Cinema

Elio Petri, 90 anni fa nasceva il padre rinnegato di un cinema che non c’è più

In Italia, quella del cinema politico o d'impegno civile è stata una stagione incendiaria. Battezzata nel 1962 da Francesco Rosi con Salvatore Giuliano terminò bruscamente nel 1976, dopo anni intensissimi. Per una strana profezia o per un'orrida coincidenza, a decretarne la fine fu proprio l'autore che più di tutti aveva contribuito a renderla grande

di Marco Colombo
Elio Petri, 90 anni fa nasceva il padre rinnegato di un cinema che non c’è più - 2/3

La trilogia della nevrosi – La collaborazione con l’attore milanese segna il periodo più importante per la carriera di Petri. Le illusioni del ’68 si sono già raffreddate quando esce nelle sale Indagine su un cittadino al di sopra di ogni sospetto (1970). Schizofrenico, sfacciato, urticante, il film è un pugno diretto allo stomaco dei benpensanti. Lo stile è barocco e straniante, mentre la trama è tanto assurda quanto sinistra e plausibile.
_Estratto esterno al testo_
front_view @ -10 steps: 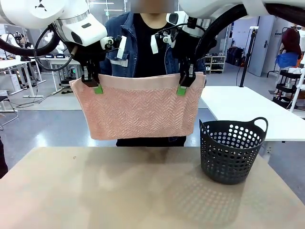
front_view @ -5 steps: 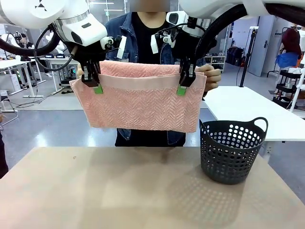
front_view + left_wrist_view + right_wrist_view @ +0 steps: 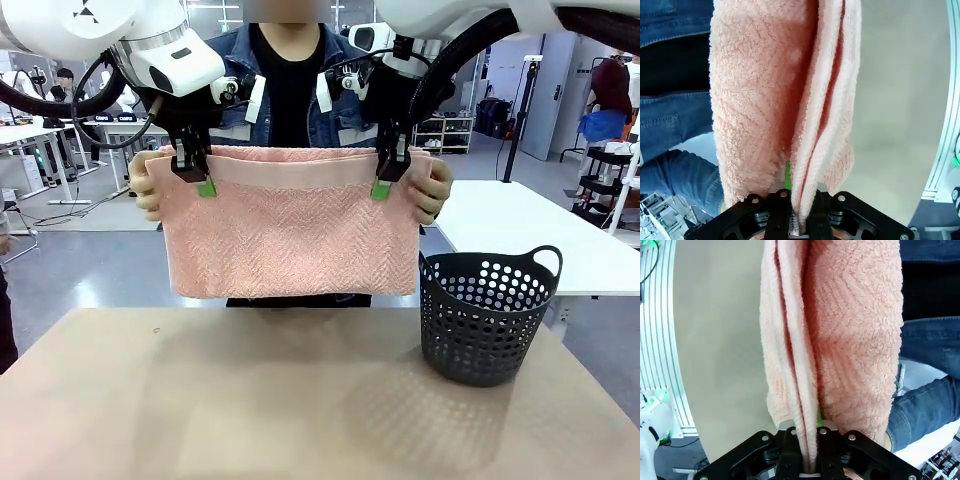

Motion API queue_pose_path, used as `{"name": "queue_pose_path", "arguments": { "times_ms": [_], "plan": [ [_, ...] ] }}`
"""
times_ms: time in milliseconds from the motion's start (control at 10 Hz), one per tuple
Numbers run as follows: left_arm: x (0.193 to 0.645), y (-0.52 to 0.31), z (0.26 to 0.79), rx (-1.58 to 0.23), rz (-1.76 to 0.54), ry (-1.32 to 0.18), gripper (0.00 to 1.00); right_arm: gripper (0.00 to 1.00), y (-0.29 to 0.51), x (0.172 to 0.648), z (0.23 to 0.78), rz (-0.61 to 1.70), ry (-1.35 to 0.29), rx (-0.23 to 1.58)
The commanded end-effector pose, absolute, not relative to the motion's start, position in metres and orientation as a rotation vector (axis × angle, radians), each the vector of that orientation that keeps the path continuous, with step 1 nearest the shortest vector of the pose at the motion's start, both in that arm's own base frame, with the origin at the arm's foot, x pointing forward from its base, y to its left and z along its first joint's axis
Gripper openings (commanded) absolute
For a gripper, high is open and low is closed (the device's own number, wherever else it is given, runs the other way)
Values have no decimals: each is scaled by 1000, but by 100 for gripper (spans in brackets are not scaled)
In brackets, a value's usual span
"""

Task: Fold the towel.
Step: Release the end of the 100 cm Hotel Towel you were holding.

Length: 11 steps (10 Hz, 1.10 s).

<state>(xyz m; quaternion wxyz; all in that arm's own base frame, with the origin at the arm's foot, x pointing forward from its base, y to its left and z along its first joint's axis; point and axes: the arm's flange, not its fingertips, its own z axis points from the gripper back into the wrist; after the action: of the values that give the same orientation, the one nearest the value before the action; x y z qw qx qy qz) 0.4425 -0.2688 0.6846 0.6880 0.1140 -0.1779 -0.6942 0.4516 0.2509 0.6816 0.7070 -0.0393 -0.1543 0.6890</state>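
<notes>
The salmon-pink towel (image 3: 290, 235) hangs folded in the air above the table, its plain band along the top. My left gripper (image 3: 203, 180) is shut on the towel's upper left part, and my right gripper (image 3: 383, 182) is shut on its upper right part. A person behind it holds both top corners, one hand (image 3: 146, 185) at the left and the other hand (image 3: 432, 188) at the right. In the left wrist view the towel (image 3: 785, 100) hangs in layers pinched by my gripper (image 3: 792, 220). The right wrist view shows the towel (image 3: 835, 335) clamped in my gripper (image 3: 807, 460).
A dark perforated basket (image 3: 487, 315) stands on the tan table (image 3: 250, 410) at the right, just below the towel's lower right corner. A white table (image 3: 520, 235) stands beyond it. The person stands close at the far edge.
The person brought the towel's rear layer up level with the top edge and now grips both top corners. The towel hangs squarer. My grippers have not moved.
</notes>
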Motion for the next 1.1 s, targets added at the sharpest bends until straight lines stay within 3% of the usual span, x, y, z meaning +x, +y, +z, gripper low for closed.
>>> {"name": "queue_pose_path", "arguments": {
  "times_ms": [0,1000],
  "plan": [
    [442,-267,687,260,-1571,-395,0,0,249,451,683,1543,-339,-91],
    [442,-267,687,260,-1571,-395,0,0,249,451,683,1543,-339,-91]
  ]
}}
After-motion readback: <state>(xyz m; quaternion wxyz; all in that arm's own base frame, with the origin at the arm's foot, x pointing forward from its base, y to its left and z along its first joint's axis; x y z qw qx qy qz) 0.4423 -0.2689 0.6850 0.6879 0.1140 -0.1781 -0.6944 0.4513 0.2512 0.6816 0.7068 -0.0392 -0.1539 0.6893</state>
La cinepresa segue, infatti, le orme di un innominato “Dottore”, un funzionario di polizia (Volonté, appunto) che, dopo aver ucciso la propria amante, non fa nulla per nascondersi. Anzi, dissemina sulla scena del delitto indizi della sua colpevolezza, convinto che la condizione di uomo dello Stato basterà a proteggerlo da ogni accusa. Un lucido delirio di onnipotenza che il finale aperto sembra però confermare. Sostenuta dalla sceneggiatura di Ugo Pirro e dalla musica di Ennio Morricone, la pellicola si guadagna l’Oscar al miglior film straniero ma attira anche un mare di critiche. Molti, infatti, vi leggono un chiaro rimando alla morte dell’anarchico Giuseppe Pinelli e alla figura del commissario Luigi Calabresi. Accanto a chi saluta l’opera come una ventata di democrazia e maturità per l’intero Paese, ecco dunque accalcarsi chi la addita come un attacco diretto alla Giustizia e alla Polizia, accusando Petri di voler lucrare sulla cronaca politica dell’epoca.

Tuttavia, se con Indagine su un cittadino al di sopra di ogni sospetto le critiche più feroci erano arrivate dagli ambienti di centrodestra, con La classe operaia va in paradiso (196) è invece lo schieramento opposto a incendiarsi. Del resto, il film non restituisce esattamente l’immagine che il Pci si sarebbe aspettato da “un compagno”. Dando corpo e parola all’operaio mutilato Ludovico Massa, detto Lulù, l’interpretazione di Gian Maria Volonté, infatti, denuncia l’orrore delle catene di montaggio e di una fabbrica diventata pura alienazione. Ma non solo. Petri scava nelle storture di un sindacato ipocrita e ritrae i movimenti studenteschi di sinistra come orde di parolai. Un oltraggio insopportabile per la “controcultura” dello Stivale. All’estero però l’assoluta originalità della lettura marxista del regista italiano piace. E non poco. Al XXI Festival di Cannes, Elio si aggiudica il Grand Prix ex aequo con Il caso Mattei di Francesco Rosi, in cui compare ancora lo stesso Volonté, omaggiato di una menzione speciale. E dopo aver indagato il potere e il lavoro, nel 1973 Flavio Bucci e Ugo Tognazzi completano, infine, la trilogia con La proprietà non è più un furto. Che affronta la banca, l’avidità e l’invidia nella terza nevrosi, quella del denaro.